To do: Gather all lines in the entries that include the word "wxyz".

--

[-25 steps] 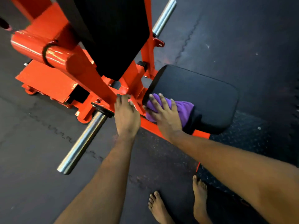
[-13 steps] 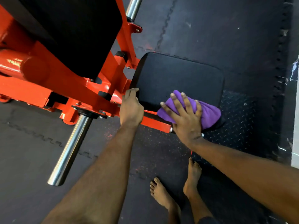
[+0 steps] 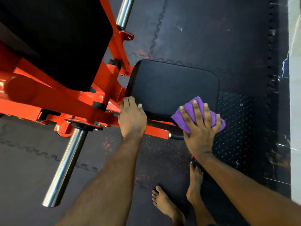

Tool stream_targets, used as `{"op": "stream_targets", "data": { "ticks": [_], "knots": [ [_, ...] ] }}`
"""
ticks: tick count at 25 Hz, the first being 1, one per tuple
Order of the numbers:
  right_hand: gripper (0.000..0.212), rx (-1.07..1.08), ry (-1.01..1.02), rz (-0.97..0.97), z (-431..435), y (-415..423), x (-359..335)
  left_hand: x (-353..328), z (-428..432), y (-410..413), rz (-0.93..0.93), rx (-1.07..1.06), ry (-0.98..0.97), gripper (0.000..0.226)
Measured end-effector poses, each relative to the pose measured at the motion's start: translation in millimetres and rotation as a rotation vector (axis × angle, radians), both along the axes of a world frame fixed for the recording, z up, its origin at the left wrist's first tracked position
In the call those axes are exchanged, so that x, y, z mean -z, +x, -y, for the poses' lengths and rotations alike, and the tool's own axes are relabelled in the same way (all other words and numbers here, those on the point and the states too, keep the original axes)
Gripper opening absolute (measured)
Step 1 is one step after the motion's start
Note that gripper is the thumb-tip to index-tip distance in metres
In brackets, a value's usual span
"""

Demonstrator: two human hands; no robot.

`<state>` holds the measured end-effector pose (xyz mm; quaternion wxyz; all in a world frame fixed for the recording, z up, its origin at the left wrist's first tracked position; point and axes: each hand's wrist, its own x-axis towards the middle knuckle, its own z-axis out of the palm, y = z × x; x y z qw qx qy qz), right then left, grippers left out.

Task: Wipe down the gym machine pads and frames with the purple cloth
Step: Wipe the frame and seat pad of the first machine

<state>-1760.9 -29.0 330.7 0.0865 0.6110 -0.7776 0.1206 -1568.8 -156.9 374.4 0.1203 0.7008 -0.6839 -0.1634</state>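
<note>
**A:** What do you have at the left edge?

**B:** On my feed, a chrome bar (image 3: pixel 65 163) slants down over the dark floor mats (image 3: pixel 211 30). It sticks out of the orange frame (image 3: pixel 53 101), and a big black back pad (image 3: pixel 57 38) sits above that frame.

**A:** And the left hand?

**B:** My left hand (image 3: pixel 132 118) is on the near left corner of the seat pad (image 3: pixel 172 85), right where the pad meets the frame. Its fingers (image 3: pixel 128 101) bend over that corner and grasp it, with the thumb lying on the top face.

**A:** Where is the cloth?

**B:** The purple cloth (image 3: pixel 178 119) is bunched on the near right corner of the seat pad and hangs a little over the edge. My right hand (image 3: pixel 200 128) lies flat on it. Those fingers (image 3: pixel 197 111) are spread, released and fairly straight, pressing the cloth down rather than clutching it.

**A:** Anything further right?

**B:** There's a dark diamond-pattern plate (image 3: pixel 234 128) on the floor just beside the pad, and a pale wall (image 3: pixel 294 111) at the frame's edge. Bare feet (image 3: pixel 162 203) stand on the mats below the arms.
</note>
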Motion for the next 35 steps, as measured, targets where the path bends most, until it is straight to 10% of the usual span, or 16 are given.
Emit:
{"op": "stream_targets", "data": {
  "ticks": [10, 16, 19, 29, 35],
  "knots": [
    [0.078, 0.168, -0.05, 0.091, 13.8, 35.0, 12.7, -2.4, -0.6, -3.8, 0.117, 0.03, 0.026, 0.027],
    [0.06, 0.882, -0.651, 0.884, 63.3, 63.0, -3.8, -0.5, -0.1, -4.8, 0.14, 0.048, 0.046, 0.028],
    [0.059, 1.058, -0.561, 1.005, 75.1, 45.7, -17.7, -0.5, 0.5, -4.8, 0.158, 0.054, 0.05, 0.028],
    [0.061, 0.941, -0.037, 1.252, 114.1, -109.7, -38.4, 2.6, -1.1, -1.8, 0.144, 0.079, 0.055, 0.029],
    [0.036, 0.629, -0.089, 1.386, 109.8, -112.8, -38.0, 5.1, 0.3, -1.6, 0.162, 0.107, 0.072, 0.033]
  ]
}}
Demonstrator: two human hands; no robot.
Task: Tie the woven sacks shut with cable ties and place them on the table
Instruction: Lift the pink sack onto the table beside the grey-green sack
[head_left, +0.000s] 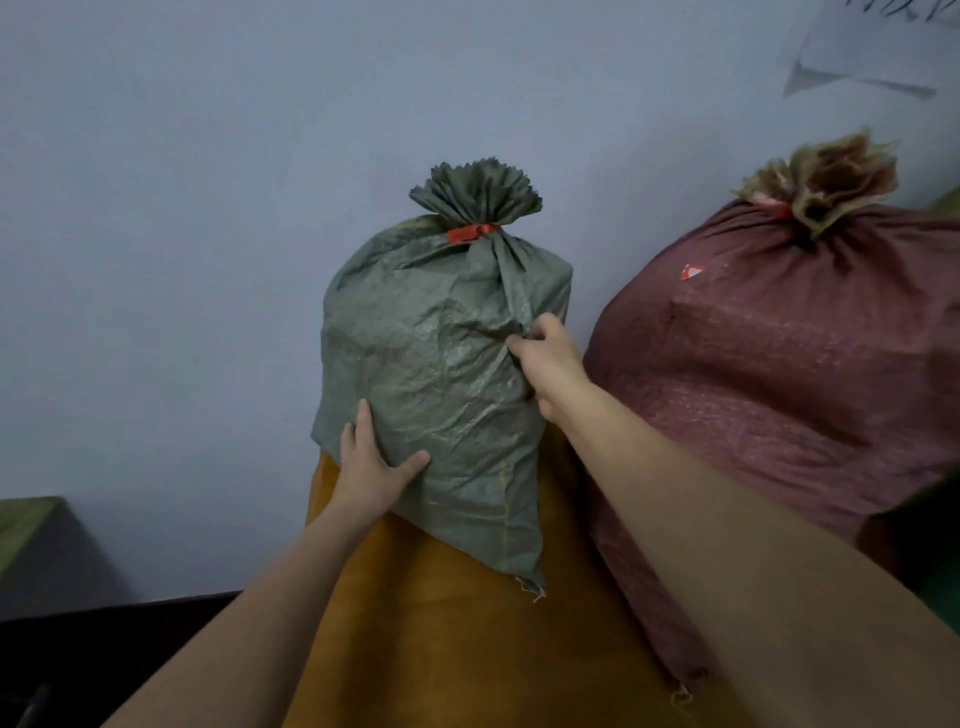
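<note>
Low and far to the left of the green sack (431, 364), a dark surface (78, 654) runs along the foot of the wall (208, 208); I cannot tell whether it is the table. The left hand (376, 462) lies flat on the green sack's lower left flank, fingers straight and thumb spread. It is pressing, not grasping.

The green sack stands upright against the wall. Its neck is gathered and cinched by a red cable tie (470, 232) just under the fanned-out mouth, so tying looks finished for this one. Directly beneath it lies an orange sack (441, 649), on which it seems to rest. That sack's mouth is out of sight, so I cannot say whether it is tied.

About halfway up the green sack's right side, the right hand (545, 364) has its fingers curled into a fold of the fabric, clamped on it. Just right of the green sack, close enough that they may touch, stands a maroon sack (779, 374). Its frayed mouth is bunched and bound by a second red tie (781, 210). High and far right of the green sack, a paper sheet (872, 57) hangs on the wall.

As I judge it, two sacks are tied, and the step in hand is settling the green sack into place. What remains is any untied sack outside the view.
</note>
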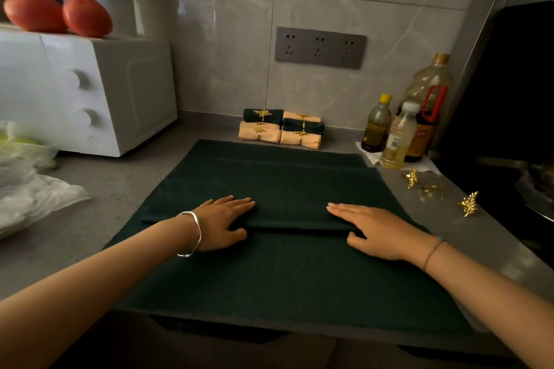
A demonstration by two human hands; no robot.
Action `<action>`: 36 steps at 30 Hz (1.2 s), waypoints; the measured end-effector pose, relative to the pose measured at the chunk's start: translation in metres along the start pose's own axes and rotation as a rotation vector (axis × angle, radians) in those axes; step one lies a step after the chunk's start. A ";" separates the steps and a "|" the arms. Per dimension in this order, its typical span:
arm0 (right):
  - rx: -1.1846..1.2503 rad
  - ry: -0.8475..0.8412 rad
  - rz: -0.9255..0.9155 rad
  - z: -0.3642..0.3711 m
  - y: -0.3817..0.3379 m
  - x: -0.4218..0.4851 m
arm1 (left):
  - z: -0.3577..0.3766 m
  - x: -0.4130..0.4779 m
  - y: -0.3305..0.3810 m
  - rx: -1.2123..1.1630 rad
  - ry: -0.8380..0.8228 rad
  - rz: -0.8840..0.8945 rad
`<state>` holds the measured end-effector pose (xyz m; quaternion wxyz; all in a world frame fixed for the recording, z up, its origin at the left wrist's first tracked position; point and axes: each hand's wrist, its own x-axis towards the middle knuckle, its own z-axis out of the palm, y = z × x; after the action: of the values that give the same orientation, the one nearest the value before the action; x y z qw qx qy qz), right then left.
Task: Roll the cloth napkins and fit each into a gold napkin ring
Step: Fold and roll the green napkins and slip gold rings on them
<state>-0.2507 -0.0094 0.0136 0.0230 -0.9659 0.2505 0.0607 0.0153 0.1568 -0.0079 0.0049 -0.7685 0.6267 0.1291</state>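
Note:
A dark green cloth napkin [287, 272] lies spread on the grey counter, its far part folded toward me into a flap whose edge runs between my hands. My left hand [223, 223] lies flat on the flap's left end, fingers straight, thumb at the fold edge. My right hand [376, 231] lies flat on the right end in the same way. Three loose gold leaf napkin rings [412, 177] [431, 189] [469, 204] lie on the counter to the right. Several rolled napkins [280, 128], green and peach, each in a gold ring, are stacked against the back wall.
A white microwave [90, 90] with two tomatoes [57, 13] on top stands at the left. Plastic bags [27, 177] lie at the left edge. Oil bottles [404, 129] stand at the back right, a dark stove [509, 129] beyond them. The napkin overhangs the counter's front edge.

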 end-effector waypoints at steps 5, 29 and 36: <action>0.011 -0.004 0.042 0.001 0.011 0.003 | -0.008 0.002 0.000 0.101 0.038 -0.008; 0.388 -0.015 0.094 -0.041 0.063 0.007 | -0.070 0.023 -0.018 -0.219 0.010 0.054; 0.351 0.007 0.161 -0.030 0.070 0.051 | -0.058 0.073 -0.029 -0.207 0.027 -0.085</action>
<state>-0.2376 -0.0967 0.0361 0.1853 -0.9241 0.3339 0.0143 0.0680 0.0829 0.0285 -0.0776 -0.7923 0.5771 0.1822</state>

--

Answer for this exercise:
`<state>` holds the measured end-effector pose (xyz mm; quaternion wxyz; all in a world frame fixed for the recording, z up, its origin at the left wrist's first tracked position; point and axes: each hand's wrist, its own x-axis towards the middle knuckle, its own z-axis out of the palm, y = z × x; x y z qw qx qy qz), right then left, grippers left out.
`<state>` holds the measured end-effector pose (xyz m; quaternion wxyz; all in a world frame fixed for the recording, z up, its origin at the left wrist's first tracked position; point and axes: each hand's wrist, its own x-axis towards the middle knuckle, its own z-axis out of the palm, y = z × x; after the action: of the values that give the same orientation, the one nearest the value before the action; x y z qw qx qy qz), right then left.

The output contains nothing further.